If the NCAA expands its men's basketball tournament from 65 to 96 teams, as it seems poised to do, it very well could mean the end of Madison Square Garden's venerable National Invitation Tournament. Greg Shaheen, NCAA senior vice-president of basketball and business strategies confirmed that scenario this afternoon in a press conference at the Final Four.

As Shaheen explained, the NIT is part of the NCAA structure in the sense they work together to formulate the 32-team field, but the actuall tournament is administered by a separate entity. If the NCAA essentially absorbed the 32-team NIT into its field, Shaheen said, "The NIT would have to make the decision of what it does going forward.

"I think the model as we contemplate it in terms of what has been described from the NCAA championship perspective contemplates such a scenario. At the same time, there's nothing that's been determined in that regard."
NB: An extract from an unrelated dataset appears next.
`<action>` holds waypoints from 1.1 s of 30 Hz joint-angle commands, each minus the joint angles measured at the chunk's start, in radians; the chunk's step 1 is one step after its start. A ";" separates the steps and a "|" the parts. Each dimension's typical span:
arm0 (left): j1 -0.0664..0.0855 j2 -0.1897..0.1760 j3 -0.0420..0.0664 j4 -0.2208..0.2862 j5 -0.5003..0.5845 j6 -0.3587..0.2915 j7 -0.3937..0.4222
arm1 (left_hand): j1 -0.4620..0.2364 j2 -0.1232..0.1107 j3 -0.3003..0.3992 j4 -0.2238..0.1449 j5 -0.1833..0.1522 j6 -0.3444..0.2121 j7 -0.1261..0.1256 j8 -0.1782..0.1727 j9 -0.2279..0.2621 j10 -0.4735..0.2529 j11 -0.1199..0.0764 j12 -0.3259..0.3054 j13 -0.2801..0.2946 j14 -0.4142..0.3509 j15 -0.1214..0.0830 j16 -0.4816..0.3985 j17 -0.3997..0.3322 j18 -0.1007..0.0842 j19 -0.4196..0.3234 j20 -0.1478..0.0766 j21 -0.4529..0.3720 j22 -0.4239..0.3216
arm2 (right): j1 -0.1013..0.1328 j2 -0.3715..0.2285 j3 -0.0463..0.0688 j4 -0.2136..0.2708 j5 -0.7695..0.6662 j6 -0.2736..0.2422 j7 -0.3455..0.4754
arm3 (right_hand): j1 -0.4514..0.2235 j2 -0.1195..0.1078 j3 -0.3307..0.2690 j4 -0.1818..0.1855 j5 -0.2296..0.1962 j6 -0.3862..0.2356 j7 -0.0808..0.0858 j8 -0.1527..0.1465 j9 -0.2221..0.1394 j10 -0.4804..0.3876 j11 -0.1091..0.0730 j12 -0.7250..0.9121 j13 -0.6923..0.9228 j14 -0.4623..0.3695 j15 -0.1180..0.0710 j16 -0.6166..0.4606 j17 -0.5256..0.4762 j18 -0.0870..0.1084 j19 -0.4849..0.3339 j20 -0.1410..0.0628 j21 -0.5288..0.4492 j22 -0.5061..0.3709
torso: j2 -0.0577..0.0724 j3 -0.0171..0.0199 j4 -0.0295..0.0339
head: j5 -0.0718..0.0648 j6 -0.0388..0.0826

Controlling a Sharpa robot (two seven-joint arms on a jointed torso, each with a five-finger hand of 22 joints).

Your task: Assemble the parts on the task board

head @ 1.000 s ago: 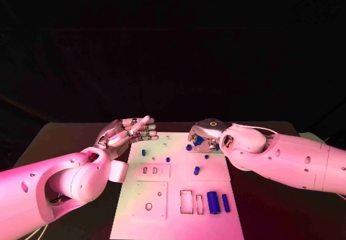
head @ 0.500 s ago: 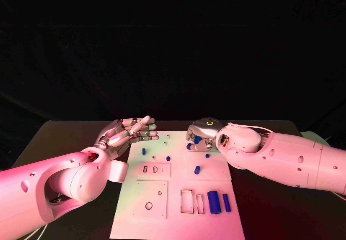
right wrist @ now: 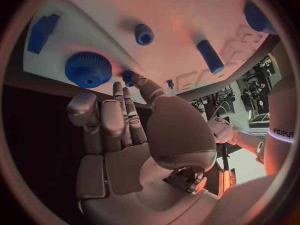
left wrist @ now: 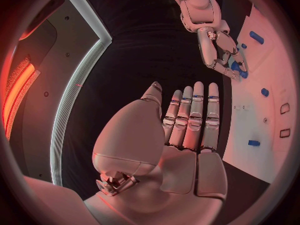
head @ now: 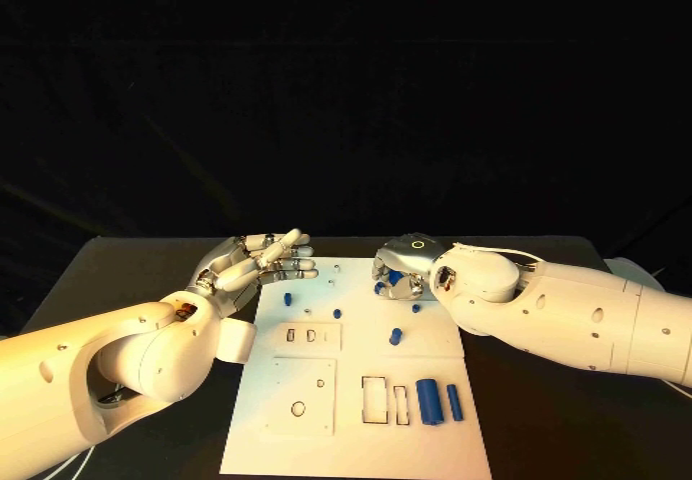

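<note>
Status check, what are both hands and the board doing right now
Left hand open, fingers straight, beside task board. Right hand low over board's far end, at blue gear; grip unclear. Nothing blocking.

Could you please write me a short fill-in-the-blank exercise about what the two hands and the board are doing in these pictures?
1. The left hand holds ____.
2. The right hand reaches over the board's ____ edge.
3. The parts on the task board are coloured ____.
4. The blue gear lies near the ____ hand's fingertips.

Missing words: nothing; far; blue; right
</note>
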 commanded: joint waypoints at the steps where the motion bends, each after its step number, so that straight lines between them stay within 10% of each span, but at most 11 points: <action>1: 0.003 0.000 0.001 0.002 -0.008 0.023 0.003 | 0.007 0.004 -0.006 0.000 0.000 0.000 0.006 -0.005 -0.001 -0.001 0.007 -0.002 -0.001 0.002 0.006 -0.003 0.001 0.012 0.007 -0.001 0.003 0.000 | 0.000 0.002 0.000 -0.001 -0.010 0.022 -0.007 | 0.011 -0.001 0.008 0.002 -0.002 0.012 0.000 0.006 0.002 0.007 -0.005 0.005 0.002 0.032 -0.003 0.007 0.002 -0.015 0.008 -0.001 0.005 0.003 | 0.002 0.0001 -0.0007 | 0.001 -0.001; 15: 0.004 0.001 0.001 0.002 -0.008 0.019 0.002 | 0.007 0.007 -0.006 0.002 0.000 -0.002 0.008 -0.009 -0.001 -0.004 0.008 -0.006 -0.001 0.001 0.008 -0.006 0.002 0.012 0.005 -0.001 0.003 -0.001 | -0.001 0.007 0.000 -0.006 -0.009 0.032 -0.003 | 0.019 0.007 0.038 0.015 -0.003 0.053 -0.015 0.022 0.014 0.032 -0.016 0.016 0.003 0.030 -0.011 0.030 0.022 -0.018 0.014 -0.007 0.028 0.038 | 0.006 -0.0003 -0.0002 | 0.002 -0.002; 33: 0.004 0.003 0.001 -0.012 0.000 -0.008 0.022 | 0.011 0.012 -0.004 0.001 0.001 -0.003 0.009 -0.013 -0.001 -0.005 0.010 -0.011 -0.001 0.000 0.009 -0.010 0.002 0.012 0.005 -0.001 0.003 -0.002 | 0.003 -0.002 0.005 0.043 -0.012 -0.151 -0.027 | 0.031 0.018 0.082 0.028 -0.022 0.097 -0.032 0.048 0.046 0.080 -0.033 0.021 0.004 0.033 -0.025 0.062 0.052 -0.039 0.073 -0.020 0.106 0.162 | 0.004 -0.0020 0.0000 | 0.003 0.009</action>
Shaheen said the most likely 96-team model would start and end the tournament within the same time frame. Regular-season conference champions that don't otherwise qualify for the NCAA as conference tournament champions would be among the additional 32 teams. Currently, they receive an automatic NIT bid, as Stony Brook did this season.

The NCAA contracts with CBS and ESPN run through 2013, but they have a window to opt out this year and negotiate a new deal. Expansion would produce more revenue. Under the new model, the top 32 teams (top 8 seeds in 24-team brackets) would receive first-round byes. They would begin play on the Saturday or Sunday of the first weekend's games, and an extra round of games would be slotted in the following week on Tuesday or Wednesday. The Regionals then would continue as usual with the same Thursday-Saturday or Friday-Sunday format.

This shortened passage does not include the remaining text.